L’Algérie doit investir en urgence dans le savoir, avant qu’il ne soit trop tard, préconise Abdelhak Lamiri (Ph. N. Rondeleux)

Un taux de croissance supérieure à dix pour cent est possible en Algérie, selon l’économiste Abdelhak Lamiri, qui plaide pour une priorité : la qualification de la ressource humaine, sans laquelle aucun décollage économique n’est possible.

 

L’économiste Abdelhak Lamiri a déclaré, mardi, que le prochain plan quinquennal, actuellement en préparation, contient deux innovations qui lui donnent de meilleures chances de réussir. Intervenant au cours d’une émission de radio, M. Lamiri a affirmé que le document annonçant le nouveau plan insiste sur la concertation, et invite à apprendre des erreurs du passé, ce qui constitue une évolution significative. Il a toutefois affirmé que c’est le « plan de la dernière chance », car l’Algérie dispose des ressources financières pour devenir un pays émergent, ce qui ne serait plus le cas si elle rate le train cette fois-ci.
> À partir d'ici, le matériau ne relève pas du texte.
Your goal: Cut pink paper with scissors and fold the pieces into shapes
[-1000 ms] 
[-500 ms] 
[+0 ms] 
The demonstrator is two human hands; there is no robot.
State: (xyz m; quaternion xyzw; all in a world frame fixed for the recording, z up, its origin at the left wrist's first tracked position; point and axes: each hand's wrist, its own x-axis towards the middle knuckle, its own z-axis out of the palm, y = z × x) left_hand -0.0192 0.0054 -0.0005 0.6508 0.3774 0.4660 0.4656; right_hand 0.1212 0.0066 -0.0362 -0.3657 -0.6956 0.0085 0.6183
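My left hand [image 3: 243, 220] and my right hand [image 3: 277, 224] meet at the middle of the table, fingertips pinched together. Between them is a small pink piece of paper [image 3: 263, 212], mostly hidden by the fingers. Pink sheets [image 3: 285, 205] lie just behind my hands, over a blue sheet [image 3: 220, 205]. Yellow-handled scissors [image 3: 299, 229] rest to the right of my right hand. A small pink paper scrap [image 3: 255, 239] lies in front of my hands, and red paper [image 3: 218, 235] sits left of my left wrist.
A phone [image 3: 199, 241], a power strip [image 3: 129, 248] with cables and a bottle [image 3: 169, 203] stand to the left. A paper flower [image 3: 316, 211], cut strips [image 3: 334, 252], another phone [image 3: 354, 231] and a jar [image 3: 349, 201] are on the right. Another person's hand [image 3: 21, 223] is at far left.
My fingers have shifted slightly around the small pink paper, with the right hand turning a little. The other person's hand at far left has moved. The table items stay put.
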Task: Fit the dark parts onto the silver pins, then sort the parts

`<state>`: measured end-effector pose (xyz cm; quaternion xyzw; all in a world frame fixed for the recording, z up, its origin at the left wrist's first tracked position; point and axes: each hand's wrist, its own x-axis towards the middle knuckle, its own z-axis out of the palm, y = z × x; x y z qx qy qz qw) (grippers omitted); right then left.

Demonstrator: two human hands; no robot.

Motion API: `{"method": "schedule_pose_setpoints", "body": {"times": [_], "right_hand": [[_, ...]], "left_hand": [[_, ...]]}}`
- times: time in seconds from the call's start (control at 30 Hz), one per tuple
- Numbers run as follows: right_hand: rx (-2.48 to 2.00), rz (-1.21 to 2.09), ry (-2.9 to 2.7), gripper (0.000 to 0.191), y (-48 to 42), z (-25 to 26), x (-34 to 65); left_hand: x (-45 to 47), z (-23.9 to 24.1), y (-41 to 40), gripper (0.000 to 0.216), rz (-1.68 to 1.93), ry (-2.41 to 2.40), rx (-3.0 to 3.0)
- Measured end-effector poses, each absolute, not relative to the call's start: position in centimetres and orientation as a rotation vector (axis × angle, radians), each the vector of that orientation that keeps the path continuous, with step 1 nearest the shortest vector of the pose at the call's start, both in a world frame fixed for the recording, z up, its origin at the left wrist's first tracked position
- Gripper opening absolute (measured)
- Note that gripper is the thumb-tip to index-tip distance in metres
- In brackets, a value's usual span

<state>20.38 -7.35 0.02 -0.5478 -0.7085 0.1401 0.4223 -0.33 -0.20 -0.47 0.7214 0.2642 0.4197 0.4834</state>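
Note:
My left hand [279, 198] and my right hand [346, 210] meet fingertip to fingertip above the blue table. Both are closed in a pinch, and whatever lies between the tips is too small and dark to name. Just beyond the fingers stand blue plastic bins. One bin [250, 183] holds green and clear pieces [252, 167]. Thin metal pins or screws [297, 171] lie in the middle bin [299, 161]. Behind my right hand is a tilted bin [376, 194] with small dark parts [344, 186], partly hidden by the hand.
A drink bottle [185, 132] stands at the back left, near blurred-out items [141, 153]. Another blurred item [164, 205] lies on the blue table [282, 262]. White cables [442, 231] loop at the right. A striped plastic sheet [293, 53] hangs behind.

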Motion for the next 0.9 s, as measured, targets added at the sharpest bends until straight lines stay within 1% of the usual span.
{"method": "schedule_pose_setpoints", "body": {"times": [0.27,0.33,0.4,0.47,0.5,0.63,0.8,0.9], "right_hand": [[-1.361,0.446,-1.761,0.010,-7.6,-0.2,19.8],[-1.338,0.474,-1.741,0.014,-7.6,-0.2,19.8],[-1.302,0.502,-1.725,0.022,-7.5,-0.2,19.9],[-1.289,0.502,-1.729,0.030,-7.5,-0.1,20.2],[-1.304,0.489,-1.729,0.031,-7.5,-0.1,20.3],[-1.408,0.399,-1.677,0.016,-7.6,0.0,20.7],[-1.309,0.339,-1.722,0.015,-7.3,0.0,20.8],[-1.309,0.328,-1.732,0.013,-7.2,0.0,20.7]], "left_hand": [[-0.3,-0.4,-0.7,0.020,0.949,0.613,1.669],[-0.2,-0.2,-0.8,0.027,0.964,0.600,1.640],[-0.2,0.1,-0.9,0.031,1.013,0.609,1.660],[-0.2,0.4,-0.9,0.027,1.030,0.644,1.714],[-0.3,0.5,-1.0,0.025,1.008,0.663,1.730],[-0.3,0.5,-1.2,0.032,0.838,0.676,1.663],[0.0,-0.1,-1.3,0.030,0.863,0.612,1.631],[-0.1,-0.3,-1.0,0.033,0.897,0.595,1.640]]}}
Le gouvernement a innové en invitant tous les acteurs économiques et sociaux, syndicats, associations, entreprises, patronat, à la concertation, a estimé M. Lamiri, qui s’est félicité de cette démarche. Il a appelé à aller vers « un système de concertation décentralisé », déplorant que l’Algérie soit encore « un des pays les plus centralisés au monde ». C’est également « le seul pays au monde à croire que la stratégie des années 1970 pouvait réussir », alors qu’elle a échoué partout », a-t-il dit.
Selon lui, la cause de cet échec est liée à la préparation insuffisante de la ressource humaine et à la faiblesse du management. L’Algérie a « lancé de grands chantiers sans préparation des ressources humaines et de l’administration ». Les différents gouvernements ont « inondé les entreprises et l’administration avec l’argent public, sans les préparer, et sans moderniser le management », a-t-il dit.
Stop à l’assainissement inutile
Pour M. Lamiri, « les fondamentaux de l’économie algérienne ont souffert des mêmes maux » depuis l’indépendance, avec notamment une faible qualification de la ressource humaine et un défaut de management. Il reconnait que l’Algérie a « formé beaucoup de gens, mais il y a un écart avec la formation de niveau international ».
Ceci a conduit à des erreurs récurrentes. « On est au cinquième ou sixième assainissement » des entreprises publiques structurellement déficitaires. « Il faut dire stop », a-t-il affirmé, appelant à « respecter règles de l’économie de marché ».
Mais M. Lamiri considère qu’il ne s’agit pas d’un problème purement économique, mais plutôt politique. « Le problème est au niveau de la vision politique », dit-il. « La question du développement est à 90% politique », alors que le volet technique devient « facile » quand les politiques auront créé les conditions nécessaires et confié l’exécution aux techniciens. Il précise aussi que « dans l’ordonnancement des réformes, il faut privilégier l’efficacité ».
Une croissance supérieure à 10% est possible
M. Lamiri refuse toutefois d’être pessimiste. « Ça peut aller très vite » si les bonnes décisions sont prises, dit-il. Mais l’Algérie doit auparavant améliorer de nombreux paramètres. Elle doit passer de 680.000 entreprises actuellement à 1.5 millions. Elle doit aussi développement « l’industrie du savoir », un « maillon qui manque » pour évaluer les performances de l’économie et des politiques mises en œuvre. Elle doit investir différents créneaux d’activité, pour se créer une place dans l’économie mondiale, sans rien exclure. Il a cité l’exemple des « industries déclassées en Europe. On peut conquérir des marchés énormes en Europe si on les ramène », dit-il.
Une fois ces préalables assurés, il est possible de commencer à percevoir les premiers effets de la réforme dans deux à trois ans. A partir de ce moment, le pays peut entrer dans un cercle vertueux. L’Algérie pourra alors aspirer à un taux de croissance nettement supérieur. On peut « facilement » avoir un taux supérieur à dix pour cent », selon M. Lamiri.